Hypothetical proteins inferred from complete cryptophyte nucleomorph genomes. The graph shows the proportion of cryptophyte nucleomorph-specific hypothetical protein-coding genes (nORFs) and hypothetical protein-coding genes unique to each individual nucleomorph genome (ORFans) relative to the total number of hypothetical protein-coding genes as additional nucleomorph genomic sequences become available. The leftmost bar compares the proportions of the two types of hypothetical proteins for Guillardia theta and Hemiselmis andersenii. The second bar compares these proportions with the addition of Chroomonas paramecium. The proportions do not change substantially until the addition of the fourth genome, C. mesostigmatica, shown in the third bar, where the proportion of ORFan genes drops by 21%.

Fig. 6.—

Verification of spliceosomal intron removal in the Chroomonas mesostigmatica nucleomorph genome. The figure shows agarose gel electrophoresis of PCR amplicons generated using cDNA and genomic DNA template and site-specific primers. Genes examined were (a) rps24 and (b) rpl9, rps16, and rps23. The cDNA amplicons (indicated by arrowheads) for each gene are shorter in length compared with their respective PCR-generated genomic DNA amplicons. Intron removal was verified by sequencing.

Fig. 7.—

ORF degradation in cryptophyte nucleomorph genomes. Schematic shows degenerating ORFs in syntenic regions between C. mesostigmatica, H. andersenii, and C. paramecium. Homologous genes are shown in gray, with gray highlights indicating the syntenic positions of the genes on the chromosome of each species. Genes shown in black are ORFan genes.

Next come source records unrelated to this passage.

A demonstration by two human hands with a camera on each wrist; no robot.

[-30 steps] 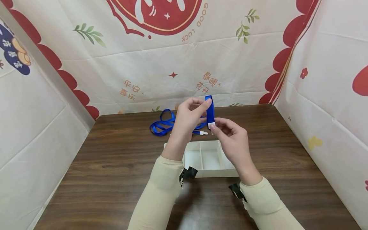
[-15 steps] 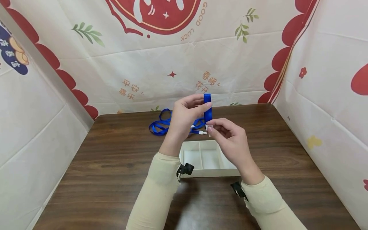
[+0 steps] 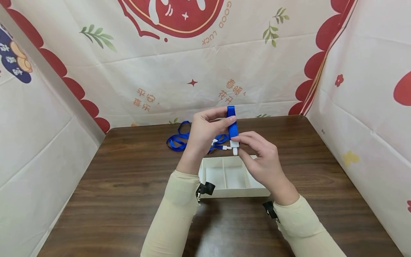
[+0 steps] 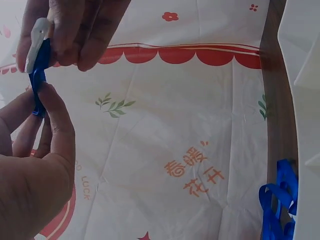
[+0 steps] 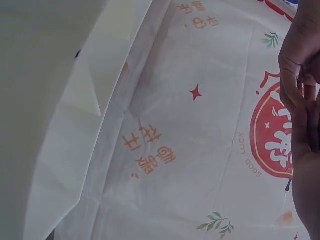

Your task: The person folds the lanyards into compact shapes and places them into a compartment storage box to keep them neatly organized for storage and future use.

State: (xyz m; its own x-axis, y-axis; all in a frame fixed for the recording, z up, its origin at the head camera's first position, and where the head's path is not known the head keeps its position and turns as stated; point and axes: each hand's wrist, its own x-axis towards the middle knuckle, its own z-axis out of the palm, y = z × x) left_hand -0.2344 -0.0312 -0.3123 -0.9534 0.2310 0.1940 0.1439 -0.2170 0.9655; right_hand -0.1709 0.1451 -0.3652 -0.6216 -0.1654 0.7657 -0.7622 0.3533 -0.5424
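Observation:
In the head view my left hand pinches a folded blue lanyard between thumb and fingers. It is held up above the far half of the table. At its lower end is a white plastic clip, where my right hand pinches the edge with index finger and thumb. The left wrist view has the clip side-on between the right fingers, with the left fingertips on the blue strap below. In the right wrist view both hands crowd the right edge and hide the lanyard.
Other blue lanyards lie loosely coiled behind the left hand, one with a white end fitting. A white divided box stands on the wooden table below the hands. Printed cloth walls enclose the back and sides.
The right thumb and fingers have shifted to the clip's right edge, so more of the white clip shows. The left hand has moved slightly left, still holding the lanyard.

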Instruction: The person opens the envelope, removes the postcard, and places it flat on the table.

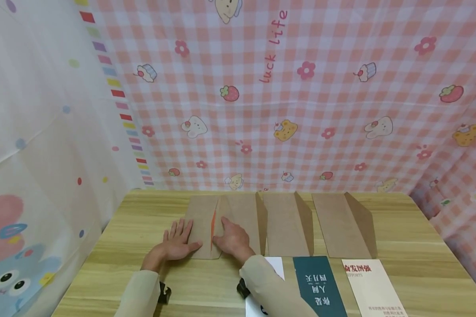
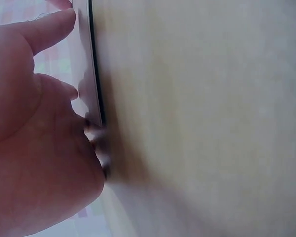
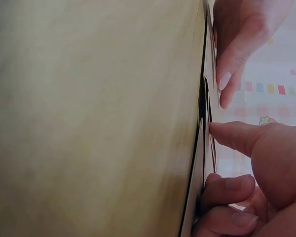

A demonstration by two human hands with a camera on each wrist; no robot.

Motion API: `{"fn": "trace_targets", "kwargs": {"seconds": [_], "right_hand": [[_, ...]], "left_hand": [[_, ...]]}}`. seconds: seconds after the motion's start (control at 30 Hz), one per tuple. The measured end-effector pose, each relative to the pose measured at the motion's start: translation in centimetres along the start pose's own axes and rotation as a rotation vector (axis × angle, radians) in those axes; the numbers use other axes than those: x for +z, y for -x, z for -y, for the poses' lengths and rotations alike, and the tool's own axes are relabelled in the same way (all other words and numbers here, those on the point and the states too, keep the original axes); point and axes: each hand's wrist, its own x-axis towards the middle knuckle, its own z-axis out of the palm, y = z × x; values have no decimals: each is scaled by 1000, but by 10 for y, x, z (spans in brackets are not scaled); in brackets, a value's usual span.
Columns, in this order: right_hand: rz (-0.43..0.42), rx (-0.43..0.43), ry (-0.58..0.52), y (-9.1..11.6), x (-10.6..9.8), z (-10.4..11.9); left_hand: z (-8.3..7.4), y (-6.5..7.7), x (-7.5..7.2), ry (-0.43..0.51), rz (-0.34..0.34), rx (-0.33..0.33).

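Note:
Several brown paper envelopes lie in a row on the wooden table. The leftmost envelope [image 1: 202, 211] shows a strip of orange card [image 1: 213, 222] along its right-hand opening. Spread fingers of my left hand [image 1: 177, 242] rest at its left edge, the thumb lying over its lower part. At the opening my right hand [image 1: 234, 237] holds the flap, thumb and index finger on it and the other fingers curled. The right wrist view shows that thumb touching the envelope's edge. Much of the orange card is hidden inside.
Right of it lie a second envelope [image 1: 242, 211], a third envelope [image 1: 279, 220] and a fourth envelope [image 1: 337, 224], flaps raised. Nearer me are a white card [image 1: 277, 265] partly under my right sleeve, a dark green card [image 1: 317, 281] and a cream card [image 1: 374, 286].

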Motion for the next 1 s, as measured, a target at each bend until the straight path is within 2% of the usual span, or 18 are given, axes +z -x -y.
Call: {"fn": "trace_targets", "kwargs": {"seconds": [0.67,1.0], "right_hand": [[-19,67,-11,2,-1,6],[-28,95,-17,2,-2,7]], "left_hand": [[3,0,1,6,12,5],[18,-11,8,8,6,25]]}}
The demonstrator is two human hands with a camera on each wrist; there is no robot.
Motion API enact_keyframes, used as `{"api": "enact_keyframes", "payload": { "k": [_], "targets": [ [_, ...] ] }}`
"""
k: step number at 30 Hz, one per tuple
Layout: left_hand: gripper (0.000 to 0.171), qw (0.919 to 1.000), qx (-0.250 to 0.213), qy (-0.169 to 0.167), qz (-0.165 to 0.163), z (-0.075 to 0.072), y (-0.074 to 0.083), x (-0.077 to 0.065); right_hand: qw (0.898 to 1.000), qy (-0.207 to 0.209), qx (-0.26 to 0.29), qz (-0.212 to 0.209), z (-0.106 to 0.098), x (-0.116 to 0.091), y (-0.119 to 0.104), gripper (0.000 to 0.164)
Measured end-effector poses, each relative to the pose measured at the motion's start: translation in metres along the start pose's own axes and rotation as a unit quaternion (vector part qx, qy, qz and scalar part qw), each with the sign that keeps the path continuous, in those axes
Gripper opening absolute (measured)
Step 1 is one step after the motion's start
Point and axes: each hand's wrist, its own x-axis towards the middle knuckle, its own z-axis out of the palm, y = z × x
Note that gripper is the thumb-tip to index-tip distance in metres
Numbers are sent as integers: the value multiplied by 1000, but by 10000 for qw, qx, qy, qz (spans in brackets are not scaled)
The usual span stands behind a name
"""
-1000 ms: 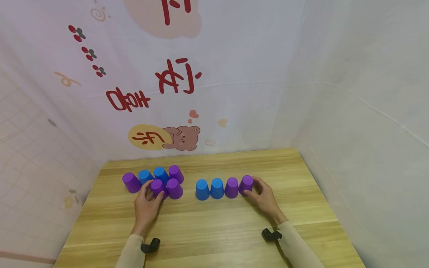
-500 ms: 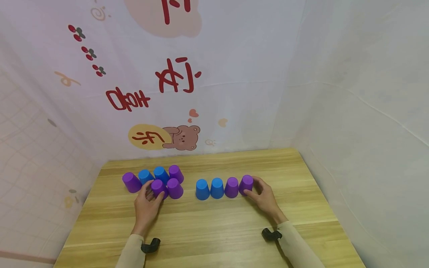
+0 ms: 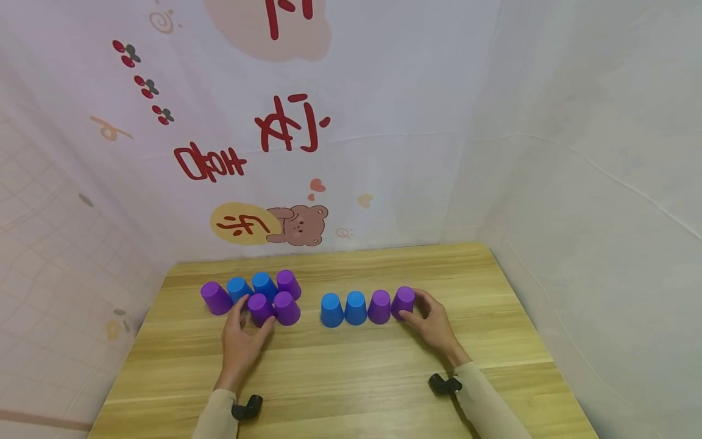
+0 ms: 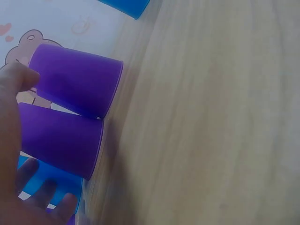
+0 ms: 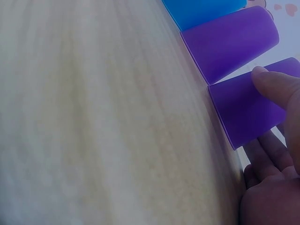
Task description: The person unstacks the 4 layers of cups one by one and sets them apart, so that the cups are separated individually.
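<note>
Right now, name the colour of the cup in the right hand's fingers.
The cup is purple, clearest in the right wrist view.

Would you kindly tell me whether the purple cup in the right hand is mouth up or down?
Mouth down: the purple cup shows its closed, narrower end on top and wider rim below.

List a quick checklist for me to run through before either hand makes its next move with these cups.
1. Row of four cups standing mouth down: ok.
2. Right hand gripping the rightmost purple cup: ok.
3. Left hand gripping the front-left purple cup: not ok; it is spread open.
4. Left hand touching no cup: cannot tell.
5. Gap between the row and the left group of six cups: ok; bare table shows.
</note>
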Motion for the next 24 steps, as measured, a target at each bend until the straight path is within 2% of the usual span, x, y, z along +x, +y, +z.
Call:
{"api": "enact_keyframes", "payload": {
  "k": [4,10,12,17,24],
  "targets": [
    [97,10000,20,-31,-17,-2,0,-3,10000,6,-28,11,0,0,0,62],
    [110,9999,86,2,73,-4,7,-7,9999,28,-84,65,0,0,1,64],
    [112,9997,78,76,220,-4,12,-8,9999,30,-75,75,0,0,1,64],
    [117,9959,-55,227,870,0,29,-7,10000,22,-30,78,0,-1,1,63],
    [117,9902,-146,85,1386,11,55,-9,10000,37,-50,26,1,-1,2,62]
  ]
}}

Genes shown in red are those where one or more ORFan genes occupy the same syntenic position in a stretch of genes that have conserved order in another nucleomorph genome, which are highlighted in red. (a) An ORFan gene of 59 amino acids in C. mesostigmatica occupies the same syntenic position as the proteasome subunit gene prsB5 in H. andersenii. (b) ORFan genes occupy the same syntenic positions in H. andersenii as the spliceosomal genes prp2-like and prp4-like in C. mesostigmatica. (c) Three ORFan genes on chromosome two in C. paramecium occupy the same syntenic position and sum to be a similar size as the splicing factor gene sf3b3-like in C. mesostigmatica.